All of lore.kernel.org
 help / color / mirror / Atom feed
From: Sage Weil <sweil@redhat.com>
To: Haomai Wang <haomai@xsky.com>
Cc: Varada Kari <varada.kari@sandisk.com>,
	"ceph-devel@vger.kernel.org" <ceph-devel@vger.kernel.org>
Subject: Re: bluestore blobs
Date: Wed, 17 Aug 2016 16:42:54 +0000 (UTC)	[thread overview]
Message-ID: <alpine.DEB.2.11.1608171637190.17762@piezo.us.to> (raw)
In-Reply-To: <CACJqLybJ6VMRabC_xFT5NS=+P=YyFn4JOZLXRcs9gvwo0MJ4dg@mail.gmail.com>

On Thu, 18 Aug 2016, Haomai Wang wrote:
> On Thu, Aug 18, 2016 at 12:10 AM, Sage Weil <sweil@redhat.com> wrote:
> > On Thu, 18 Aug 2016, Haomai Wang wrote:
> >> On Wed, Aug 17, 2016 at 11:43 PM, Sage Weil <sweil@redhat.com> wrote:
> >> > On Wed, 17 Aug 2016, Haomai Wang wrote:
> >> >> On Wed, Aug 17, 2016 at 11:25 PM, Sage Weil <sweil@redhat.com> wrote:
> >> >> > On Wed, 17 Aug 2016, Haomai Wang wrote:
> >> >> >> another latency perf problem:
> >> >> >>
> >> >> >> rocksdb log is on bluefs and mainly uses append and fsync interface to
> >> >> >> complete WAL.
> >> >> >>
> >> >> >> I found the latency between kv transaction submitting isn't negligible
> >> >> >> and limit the transaction throughput.
> >> >> >>
> >> >> >> So what if we implement a async transaction submit in rocksdb side
> >> >> >> using callback way? It will decrease kv in queue latency. It would
> >> >> >> help rocksdb WAL performance close to FileJournal. And async interface
> >> >> >> will help control each kv transaction size and make transaction
> >> >> >> complete smoothly instead of tps spike with us precious.
> >> >> >
> >> >> > Can we get the same benefit by calling BlueFS::_flush on the log whenever
> >> >> > we have X bytes accumulated (I think there is an option in rocksdb that
> >> >> > drives this already, actually)?  Changing the interfaces around will
> >> >> > change the threading model (= work) but doesn't actually change who needs
> >> >> > to wait and when.
> >> >>
> >> >> why we need to wait after interface change?
> >> >>
> >> >> 1. kv thread submit transaction with callback.
> >> >> 2. rocksdb append and call bluefs aio_submit with callback
> >> >> 3. bluefs submit aio write with callback
> >> >> 4. KernelDevice will poll linux aio event and execute callback inline
> >> >> or queue finish
> >> >> 5. callback will notify we complete the kv transaction
> >> >>
> >> >> the main task is implement logics in rocksdb log*.cc and bluefs aio
> >> >> submit interface....
> >> >>
> >> >> Is anything I'm missing?
> >> >
> >> > That can all be done with callbacks, but even if we do the kv thread will
> >> > still need to wait on the callback before doing anything else.
> >> >
> >> > Oh, you're suggesting we have multiple batches of transactions in flight.
> >> > Got it.
> >>
> >> I don't think so.. because bluefs has lock for fsync and flush. So
> >> multi rocksdb thread will be serial to flush...
> >
> > Oh, this was fixed recently:
> >
> >         10d055d65727e47deae4e459bc21aaa243c24a7d
> >         97699334acd59e9530d36b13d3a8408cabf848ef
> 
> Hmm, looks better!
> 
> The only thing is I notice we don't have FileWriter lock for "buffer",
> so multi rocksdb writer will result in corrupt? I haven't look at
> rocksdb to check, but I think if posix backend, rocksdb don't need to
> have a look to protect log append racing.

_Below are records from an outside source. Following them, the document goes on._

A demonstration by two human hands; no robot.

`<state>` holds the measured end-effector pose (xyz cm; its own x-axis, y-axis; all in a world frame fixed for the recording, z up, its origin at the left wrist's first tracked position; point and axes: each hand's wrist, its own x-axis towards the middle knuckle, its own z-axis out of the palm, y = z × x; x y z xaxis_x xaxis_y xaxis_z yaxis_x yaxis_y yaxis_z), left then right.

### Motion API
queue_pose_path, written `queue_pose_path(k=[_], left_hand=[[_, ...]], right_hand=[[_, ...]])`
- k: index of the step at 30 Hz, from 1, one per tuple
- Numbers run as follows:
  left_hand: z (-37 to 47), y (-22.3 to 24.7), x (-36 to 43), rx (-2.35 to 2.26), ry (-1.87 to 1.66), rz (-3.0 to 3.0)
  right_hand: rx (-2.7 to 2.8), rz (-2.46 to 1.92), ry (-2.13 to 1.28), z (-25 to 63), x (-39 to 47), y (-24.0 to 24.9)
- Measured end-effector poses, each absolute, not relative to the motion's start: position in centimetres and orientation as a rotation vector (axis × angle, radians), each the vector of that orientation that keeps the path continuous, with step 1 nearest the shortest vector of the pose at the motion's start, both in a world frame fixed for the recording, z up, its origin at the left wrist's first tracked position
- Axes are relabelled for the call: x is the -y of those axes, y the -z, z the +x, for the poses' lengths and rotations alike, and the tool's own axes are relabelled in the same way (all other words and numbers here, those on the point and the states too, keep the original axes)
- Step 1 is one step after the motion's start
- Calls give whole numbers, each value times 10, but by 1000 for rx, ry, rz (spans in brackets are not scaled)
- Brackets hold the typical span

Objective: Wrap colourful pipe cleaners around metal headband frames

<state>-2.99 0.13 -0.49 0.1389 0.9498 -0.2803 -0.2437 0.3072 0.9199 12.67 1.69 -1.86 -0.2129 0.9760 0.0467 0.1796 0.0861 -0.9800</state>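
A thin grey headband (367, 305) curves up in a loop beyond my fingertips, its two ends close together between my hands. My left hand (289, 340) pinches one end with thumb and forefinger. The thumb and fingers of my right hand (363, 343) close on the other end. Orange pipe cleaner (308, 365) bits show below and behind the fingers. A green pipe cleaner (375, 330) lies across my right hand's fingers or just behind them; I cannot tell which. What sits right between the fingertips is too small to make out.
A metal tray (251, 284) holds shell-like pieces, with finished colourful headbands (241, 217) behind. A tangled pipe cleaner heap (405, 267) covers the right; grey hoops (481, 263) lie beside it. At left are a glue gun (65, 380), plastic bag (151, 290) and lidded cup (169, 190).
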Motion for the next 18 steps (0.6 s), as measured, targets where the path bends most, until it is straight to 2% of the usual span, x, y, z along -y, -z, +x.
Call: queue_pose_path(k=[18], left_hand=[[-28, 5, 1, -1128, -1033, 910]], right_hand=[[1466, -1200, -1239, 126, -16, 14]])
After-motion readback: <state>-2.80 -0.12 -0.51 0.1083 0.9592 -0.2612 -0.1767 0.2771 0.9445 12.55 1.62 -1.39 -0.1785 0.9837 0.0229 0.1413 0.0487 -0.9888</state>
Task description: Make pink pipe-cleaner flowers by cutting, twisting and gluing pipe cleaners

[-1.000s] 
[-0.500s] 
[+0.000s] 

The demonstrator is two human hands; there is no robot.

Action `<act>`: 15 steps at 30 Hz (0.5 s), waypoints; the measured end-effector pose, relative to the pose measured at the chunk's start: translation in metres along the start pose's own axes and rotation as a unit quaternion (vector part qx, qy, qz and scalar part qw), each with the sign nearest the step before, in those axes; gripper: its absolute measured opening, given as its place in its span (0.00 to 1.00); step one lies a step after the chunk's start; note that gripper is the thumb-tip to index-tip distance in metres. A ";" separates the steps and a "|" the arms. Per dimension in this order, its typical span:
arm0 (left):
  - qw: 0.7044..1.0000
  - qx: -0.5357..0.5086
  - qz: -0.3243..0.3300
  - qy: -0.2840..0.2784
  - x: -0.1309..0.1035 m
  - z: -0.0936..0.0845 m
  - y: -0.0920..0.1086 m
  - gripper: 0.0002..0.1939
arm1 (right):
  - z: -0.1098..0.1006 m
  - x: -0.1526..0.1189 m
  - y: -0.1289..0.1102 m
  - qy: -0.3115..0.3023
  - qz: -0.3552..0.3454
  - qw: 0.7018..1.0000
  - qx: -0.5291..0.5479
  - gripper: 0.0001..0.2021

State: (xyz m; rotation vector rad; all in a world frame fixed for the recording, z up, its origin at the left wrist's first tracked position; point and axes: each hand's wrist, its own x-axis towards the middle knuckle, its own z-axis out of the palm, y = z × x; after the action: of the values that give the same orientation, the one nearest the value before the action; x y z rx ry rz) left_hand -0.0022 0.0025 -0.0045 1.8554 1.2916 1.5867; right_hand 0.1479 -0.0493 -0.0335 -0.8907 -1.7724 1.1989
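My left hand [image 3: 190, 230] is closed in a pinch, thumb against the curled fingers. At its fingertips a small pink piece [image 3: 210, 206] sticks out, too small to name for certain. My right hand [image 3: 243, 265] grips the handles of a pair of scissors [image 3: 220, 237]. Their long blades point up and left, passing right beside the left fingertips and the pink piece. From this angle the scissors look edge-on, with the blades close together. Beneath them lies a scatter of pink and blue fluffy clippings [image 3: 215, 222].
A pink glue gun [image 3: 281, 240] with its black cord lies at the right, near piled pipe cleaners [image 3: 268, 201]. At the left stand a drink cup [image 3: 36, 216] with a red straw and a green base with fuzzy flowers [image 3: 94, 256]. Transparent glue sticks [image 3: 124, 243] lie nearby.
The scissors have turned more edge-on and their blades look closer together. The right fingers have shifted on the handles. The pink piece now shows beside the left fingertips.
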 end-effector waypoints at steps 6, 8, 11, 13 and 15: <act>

Hmm, there is this option:

	https://github.com/ceph/ceph/blob/master/src/os/bluestore/BlueRocksEnv.cc#L224

but that doesn't say anything about more than one concurrent Append.  
You're probably right and we need some extra locking here...

sage



> 
> >
> >> and another thing is the single thread is help for polling case.....
> >> from my current perf, compared queue filejournal class, rocksdb plays
> >> 1.5x-2x latency, in heavy load it will be more .... Yes, filejournal
> >> exactly has a good pipeline for pure linux aio job.
> >
> > Yeah, I think you're right.  Even if we do the parallel submission, we
> > don't want to do parallel blocking (since the callers don't want to
> > block), so we'll still want async completion/notification of commit.
> >
> > No idea if this is something the rocksdb folks are already interested in
> > or not... want to ask them on their cool facebook group?  :)
> >
> >         https://www.facebook.com/groups/rocksdb.dev/
> 
> sure
> 
> >
> > sage
> >
> >
> >>
> >> >
> >> > I think we will get some of the benefit by enabling the parallel
> >> > transaction submits (so we don't funnel everything through
> >> > _kv_sync_thread).  I think we should get that merged first and see how it
> >> > behaves before taking the next step.  I forgot to ask Varada is standup
> >> > this morning what the current status of that is.  Varada?
> >> >
> >> > sage
> >> >
> >> >>
> >> >> >
> >> >> > sage
> >> >> >
> >> >> >
> >> >> >
> >> >> >>
> >> >> >>
> >> >> >> On Wed, Aug 17, 2016 at 10:26 PM, Sage Weil <sweil@redhat.com> wrote:
> >> >> >> > I think we need to look at other changes in addition to the encoding
> >> >> >> > performance improvements.  Even if they end up being good enough, these
> >> >> >> > changes are somewhat orthogonal and at least one of them should give us
> >> >> >> > something that is even faster.
> >> >> >> >
> >> >> >> > 1. I mentioned this before, but we should keep the encoding
> >> >> >> > bluestore_blob_t around when we load the blob map.  If it's not changed,
> >> >> >> > don't reencode it.  There are no blockers for implementing this currently.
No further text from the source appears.